We recently mentioned over 100 presentations from Portland’s OSCon made it to the web. Included was a surprisingly open presentation on Facebook’s backend.
There was a timely discussion on the subject over at Metafilter. The question posed was “How does Facebook handle or simplify the presumably complicated database queries involved so that me loading my page doesn’t bring it to its knees?”
The answer, according to the presentation by Facebook’s Lucas Nealan? Memcached. In fact, a staggering 400 plus memcached hosts with over 5 terabytes of memory. That’s more than your typical network solution. Memcached is a way to cache frequently used database queries in memory for easy serving.
It’s not just Facebook’s secret.
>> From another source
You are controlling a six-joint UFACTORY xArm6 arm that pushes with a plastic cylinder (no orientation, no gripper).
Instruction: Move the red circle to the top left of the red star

I recently had the opportunity to speak with Garrett Camp, founder of StumbleUpon who praised Memcached ability to dramatically reduce their load.
“Memcached has helped a lot. We added memcached to a lot of our most common queries and load has dropped off to about a third,” Camp admitted. “Between basic partitioning, a lot more RAM, database boxes and memcached, a lot of our most urgent pain points in the past six months have kinda disappeared.”
The latest addition to Google’s growing open-source code library, as of Monday, is an information description language (IDL) technology called Protocol Buffers. That’s computer science lingo for the in-house Google technology akin to XML.
If you like tongue twisters, other computer science terms for it is language neutral software stacks or serialized structured data. It is the delivery mechanism used between servers on the backend of a network to minimize latency. In other words, it is the way applications communicate with one another quickly.
Despite all the jargon, you don’t have to be a computer science whiz to understand it and you’ll most likely have to get a good understanding of the technology if you want to use Ajax-like applications.
Protocol buffers, the company promises, are scalable and portable. It is compatible with most programming languages and designed around simplicity. The files contain structured data and are distinguishable by its naming extension, .proto.
“As nice as XML is, it isn’t going to be efficient enough for [Google's] scale. When all of your machines and network links are running at capacity, XML is an extremely expensive proposition. Not to mention, writing code to work with the DOM tree can sometimes become unwieldy.”
We’ve never had to deal with XML in a scale where programming for it would become unwieldy, but we’ll take Google’s word for it.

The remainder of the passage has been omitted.